I picture the US federal government as a three-legged stool: the legislative, the executive and the judicial branches creating the three legs. The intent was balance of power and influence and historically this often was the outcome. Emerging from our Covid caves, however, with almost extreme clarity, the dysfunctions of the executive and legislative branches were apparent and their deconstruction hovered in our awareness. Various judges within the judicial branch seemed hell bent on trying to keep the ship of state from sinking. Many took comfort in this. Then the end-of-session decisions of the Supreme Court were announced. Now all three legs looked dysfunctional and the deconstructions could be documented. A federal government trifecta!!


Now there is always hope and possibility available if you can find it. Mine hovers in the space of deconstruction. As a student of complex adaptive systems, I recognize that deconstruction is a necessary precursor to creating a whole new possibility. As long as some structure “holds” a space, it is difficult for the totally new, creative and imaginative to displace it. But if it falls apart, the opportunity for change expands.
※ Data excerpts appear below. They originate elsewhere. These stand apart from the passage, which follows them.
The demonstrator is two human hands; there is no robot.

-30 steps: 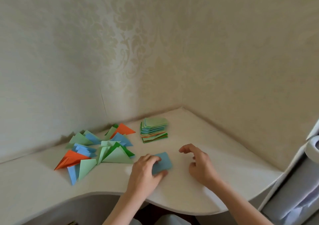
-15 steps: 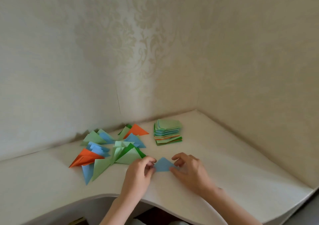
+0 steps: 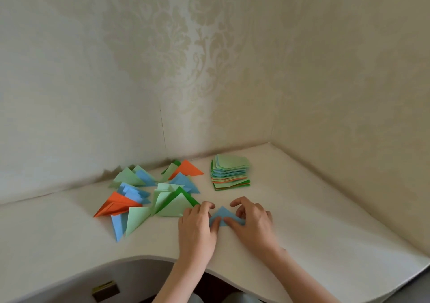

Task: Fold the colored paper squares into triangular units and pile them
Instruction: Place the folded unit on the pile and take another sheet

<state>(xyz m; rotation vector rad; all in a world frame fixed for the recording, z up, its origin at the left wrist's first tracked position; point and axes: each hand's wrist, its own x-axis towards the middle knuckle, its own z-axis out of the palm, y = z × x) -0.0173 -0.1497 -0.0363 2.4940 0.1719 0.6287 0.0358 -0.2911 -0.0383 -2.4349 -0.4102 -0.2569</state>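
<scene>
Small blue paper piece (image 3: 222, 214), partly folded to peaked triangle, lies flat on white curved-edge tabletop (image 3: 325, 237), lower centre of frame. Left hand (image 3: 197, 228) and right hand (image 3: 252, 223) close together, one each side of it, fingers curled, thumbs pinning its lower edge. Loose pile of folded triangular units (image 3: 149, 195), green, blue, orange, just left of hands. Neat stack of unfolded coloured paper squares (image 3: 230, 172) above hands, near wall corner.

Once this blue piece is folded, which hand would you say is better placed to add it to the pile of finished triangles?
Probably the left hand: it already touches the blue piece and sits right beside the finished triangles. The right hand would have to cross over it.
</scene>
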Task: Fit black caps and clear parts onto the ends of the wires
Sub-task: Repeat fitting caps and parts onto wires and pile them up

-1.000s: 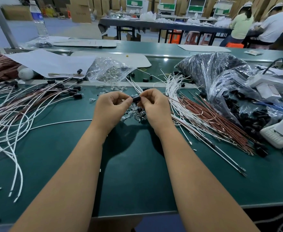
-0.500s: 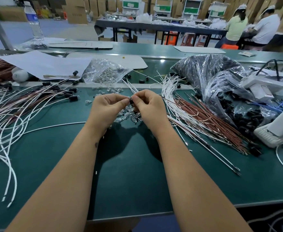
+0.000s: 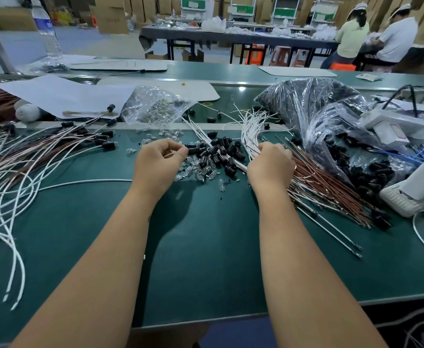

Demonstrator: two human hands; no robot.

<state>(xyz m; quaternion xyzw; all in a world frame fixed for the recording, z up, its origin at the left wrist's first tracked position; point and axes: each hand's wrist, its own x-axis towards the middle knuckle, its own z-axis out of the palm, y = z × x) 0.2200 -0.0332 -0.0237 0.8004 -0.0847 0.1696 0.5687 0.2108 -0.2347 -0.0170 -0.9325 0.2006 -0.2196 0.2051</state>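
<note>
Apart now, the hands had separated from their earlier joined pinch. Left hand (image 3: 159, 163) pinched a black cylindrical cap (image 3: 193, 149) on a thin white wire (image 3: 85, 182). Right hand (image 3: 270, 163) curled over the white wire bundle (image 3: 250, 126). Between them lay glossy black caps (image 3: 221, 153) and clear glassy parts (image 3: 201, 175).

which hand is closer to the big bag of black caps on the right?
Right. The right hand sits on the wire bundle just beside the bag of black caps; the left hand is across the loose cap pile, pinching a cap.
</note>
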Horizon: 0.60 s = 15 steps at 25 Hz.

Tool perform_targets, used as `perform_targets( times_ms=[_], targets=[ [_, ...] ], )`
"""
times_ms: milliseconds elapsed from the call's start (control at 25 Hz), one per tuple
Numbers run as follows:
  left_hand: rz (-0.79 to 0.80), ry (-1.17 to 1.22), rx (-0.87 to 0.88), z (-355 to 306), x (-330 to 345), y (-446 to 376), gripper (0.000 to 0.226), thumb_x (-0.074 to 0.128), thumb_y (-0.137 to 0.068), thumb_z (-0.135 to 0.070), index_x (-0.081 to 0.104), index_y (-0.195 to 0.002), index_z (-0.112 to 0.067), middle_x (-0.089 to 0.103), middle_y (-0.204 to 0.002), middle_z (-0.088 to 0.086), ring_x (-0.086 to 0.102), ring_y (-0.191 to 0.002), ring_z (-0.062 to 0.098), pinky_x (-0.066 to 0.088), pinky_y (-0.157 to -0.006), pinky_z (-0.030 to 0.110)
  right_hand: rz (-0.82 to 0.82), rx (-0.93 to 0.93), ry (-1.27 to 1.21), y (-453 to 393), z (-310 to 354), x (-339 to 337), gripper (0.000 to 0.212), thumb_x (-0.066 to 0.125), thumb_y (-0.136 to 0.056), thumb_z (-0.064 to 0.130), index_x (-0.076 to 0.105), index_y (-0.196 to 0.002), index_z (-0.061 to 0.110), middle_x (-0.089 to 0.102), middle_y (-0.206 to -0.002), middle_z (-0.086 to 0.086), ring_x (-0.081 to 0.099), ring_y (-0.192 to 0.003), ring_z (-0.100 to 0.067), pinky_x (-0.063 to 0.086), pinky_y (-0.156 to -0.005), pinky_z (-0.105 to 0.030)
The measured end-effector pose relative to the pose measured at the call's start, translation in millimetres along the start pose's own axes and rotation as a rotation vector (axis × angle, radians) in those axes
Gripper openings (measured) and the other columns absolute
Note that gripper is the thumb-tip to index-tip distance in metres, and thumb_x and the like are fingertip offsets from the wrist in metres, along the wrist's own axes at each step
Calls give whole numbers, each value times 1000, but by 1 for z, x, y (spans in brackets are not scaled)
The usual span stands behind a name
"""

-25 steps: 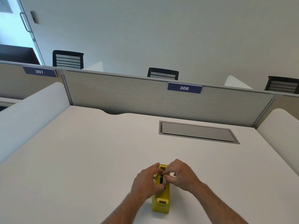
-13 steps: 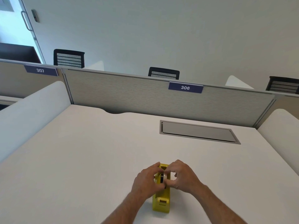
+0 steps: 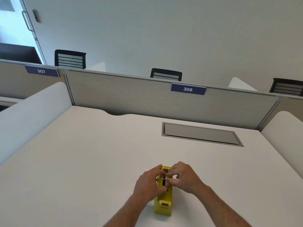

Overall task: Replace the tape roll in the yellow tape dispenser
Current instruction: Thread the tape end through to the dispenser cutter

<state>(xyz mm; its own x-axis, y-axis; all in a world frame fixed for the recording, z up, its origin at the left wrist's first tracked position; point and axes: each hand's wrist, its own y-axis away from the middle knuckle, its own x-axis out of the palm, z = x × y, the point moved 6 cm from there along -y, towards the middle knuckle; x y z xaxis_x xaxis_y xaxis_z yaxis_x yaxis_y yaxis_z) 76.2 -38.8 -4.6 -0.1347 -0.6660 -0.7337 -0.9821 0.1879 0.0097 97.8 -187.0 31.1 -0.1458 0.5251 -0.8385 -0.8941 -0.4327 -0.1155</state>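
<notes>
The yellow tape dispenser (image 3: 164,203) stands on the white desk (image 3: 82,161) near its front edge, cutter end toward me. A tape roll (image 3: 165,179) with a dark core sits upright at the dispenser's top opening. My left hand (image 3: 148,182) grips the roll from the left side. My right hand (image 3: 184,176) pinches it from the right with thumb and forefinger. My fingers hide most of the roll, so I cannot tell whether it is seated in the slot.
A grey cable hatch (image 3: 201,134) is set into the desk at the back right. A fabric partition (image 3: 131,95) with a "306" label (image 3: 188,89) bounds the far edge. White side dividers (image 3: 29,112) flank the desk.
Both hands have stayed on the roll over the dispenser; the fingers shifted slightly around it. The dispenser has not moved.
</notes>
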Motion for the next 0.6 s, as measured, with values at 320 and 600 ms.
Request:
perform_targets(
  times_ms=[320, 600],
  targets=[
    [12, -18, 18, -1, -1, 1, 53, 73, -73, -57, 59, -123, -46, 40, -153, -24, 61, -117, 8, 55, -97, 34, 1, 20, 1, -1, -3, -1, 13, 71, -80, 37, 78, -90, 32, 72, -86, 19, 56, -89, -4, 51, -71, -23],
    [29, -28, 19, -3, -2, 1, 55, 75, -73, -54, 58, -126, -47, 39, -154, -23, 60, -120, 9, 54, -99, 35, 20, 14, 67, 4, 1, 3, 32, 67, -65, 47, 66, -94, 33, 63, -92, 19, 50, -92, -5, 54, -70, -26]
  ],
)
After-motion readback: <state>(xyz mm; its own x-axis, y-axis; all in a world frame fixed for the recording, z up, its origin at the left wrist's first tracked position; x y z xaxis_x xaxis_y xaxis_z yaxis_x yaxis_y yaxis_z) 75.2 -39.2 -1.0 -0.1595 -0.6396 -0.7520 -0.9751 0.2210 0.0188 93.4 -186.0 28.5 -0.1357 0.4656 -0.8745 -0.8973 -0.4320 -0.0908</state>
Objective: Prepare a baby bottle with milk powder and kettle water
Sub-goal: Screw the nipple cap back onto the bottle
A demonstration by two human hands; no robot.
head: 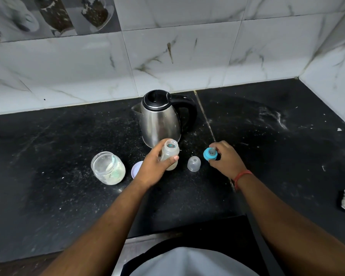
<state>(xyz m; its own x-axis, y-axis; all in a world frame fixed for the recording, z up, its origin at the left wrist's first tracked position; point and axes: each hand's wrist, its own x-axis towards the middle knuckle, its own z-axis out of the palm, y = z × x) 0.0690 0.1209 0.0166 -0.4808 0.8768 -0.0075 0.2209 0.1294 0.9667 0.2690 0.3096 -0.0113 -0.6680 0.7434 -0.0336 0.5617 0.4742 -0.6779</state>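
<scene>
On black speckled counter (pixel 68 196), below marble wall tiles (pixel 187 56), kettle (pixel 159 120) stands.

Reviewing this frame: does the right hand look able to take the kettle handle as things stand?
Probably not yet: the right hand grips the blue teat ring. The path to the kettle handle itself looks free, nothing standing between.

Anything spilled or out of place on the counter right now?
White powdery streaks smear the black stone counter at far right, away from the open glass powder jar. The steel kettle and clear baby bottle stand upright.
</scene>
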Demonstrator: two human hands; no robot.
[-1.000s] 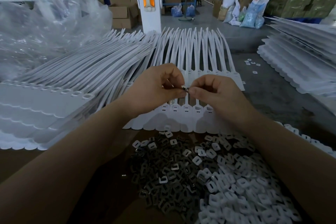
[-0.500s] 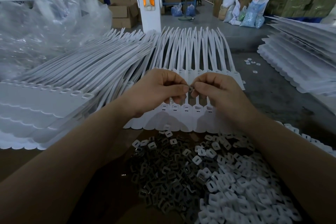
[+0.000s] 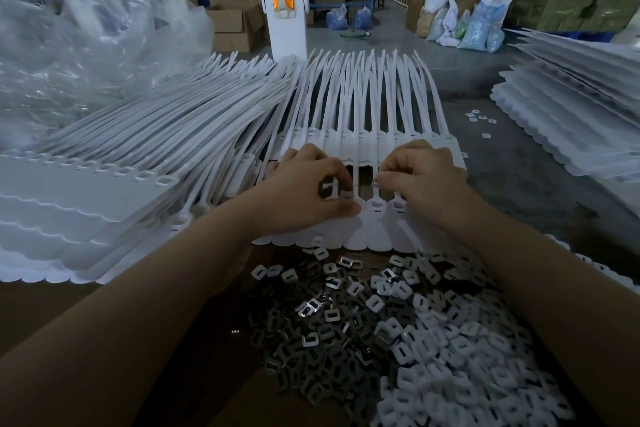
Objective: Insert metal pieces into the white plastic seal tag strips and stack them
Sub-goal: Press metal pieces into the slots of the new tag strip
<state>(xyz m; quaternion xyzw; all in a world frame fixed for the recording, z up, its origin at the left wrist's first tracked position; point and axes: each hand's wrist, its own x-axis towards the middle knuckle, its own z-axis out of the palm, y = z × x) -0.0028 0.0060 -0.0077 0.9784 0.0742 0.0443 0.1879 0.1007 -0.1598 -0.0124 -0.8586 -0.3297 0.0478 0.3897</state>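
Across the middle of the bench lay a fanned stack of white seal tag strips (image 3: 363, 107), tails pointing far, with another tall stack (image 3: 79, 204) at the left and a third (image 3: 568, 114) at the right. Nearest the camera spread a heap of dark metal pieces (image 3: 311, 329), merging rightward into white plastic caps (image 3: 460, 364). Both hands rested on the top strip's heads: the left hand (image 3: 304, 191) curled round a strip's neck, the right hand (image 3: 422, 177) pinching something small and shiny, seemingly a metal piece (image 3: 375, 183), just above a tag head (image 3: 375, 206).
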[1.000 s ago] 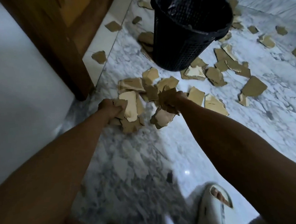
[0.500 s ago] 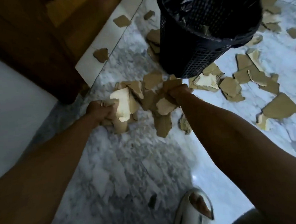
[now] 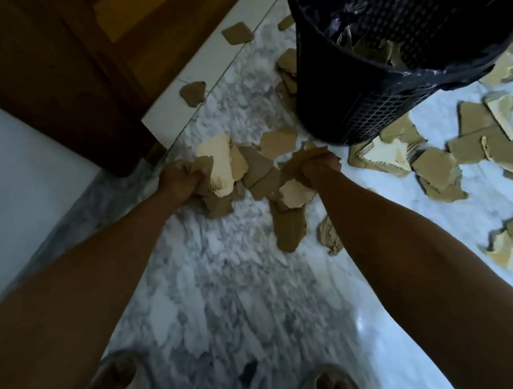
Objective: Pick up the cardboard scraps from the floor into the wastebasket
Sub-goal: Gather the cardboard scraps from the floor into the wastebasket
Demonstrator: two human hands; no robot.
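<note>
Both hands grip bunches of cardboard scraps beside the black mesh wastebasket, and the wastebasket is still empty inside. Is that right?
Not quite. The head view shows the wastebasket already holds scraps inside its liner. The rest stands: the left hand and right hand each grip bunches of cardboard scraps beside it.

Ahead and to the right of my right hand (image 3: 319, 168), the black mesh wastebasket (image 3: 343, 105) stands close, its wall blocking a straight push forward; its open mouth, lined with a plastic bag (image 3: 412, 4), faces up and toward me. To the left of my left hand (image 3: 177, 176), a wooden door frame (image 3: 72, 94) and a white wall (image 3: 22, 166) close that side. Behind both hands the marble floor (image 3: 225, 286) lies bare between my forearms. Right of the right hand, cardboard scraps (image 3: 433, 165) litter the floor.
</note>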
The wary warn: deconstruction also creates a vacuum where far more destructive forces can claim dominance. This is the fretful position of those concerned about the global rise of authoritarianism and the local decline and distortion of democracy. I have no easy panacea for this concern. It is real and realistic.


However, so also is faith in the human spirit, the thousands of human efforts both globally and nationally to create a better world. These are rarely the focus of “the news”, so we know too little of them. The “news” is essentially negative in character: what is bad, awful, harmful, defeating, dishonest, etc. And this version of the “news” has something of a strangle hold on our various types of information media. One has to go in search of the “good” news, but it does exist.


So, if the Supreme Court can go off the rails this completely, I reason, and show serious signs of dysfunction as it alters its purpose, practices and outcomes, seemingly uninformed about or indifferent to the majority views in this democracy, then deconstruction is looming. And that for me is a reason to hope.


I have to admit that I wish I knew the timeline on all of this. I wish I knew what would replace the corroding structures. I wish I could name the courageous leaders who will emerge, and the creative impulses they would manifest. I have none of this. I do have, however, the wide-angle lens of centuries of human history. Increasingly, destructive forces do not perdure. They cause a great deal of suffering, but they do not perdure. Possibility and hope hover…


“The size of your dreams must always exceed your current capacity to achieve them. If your dreams do not scare you, they are not big enough.”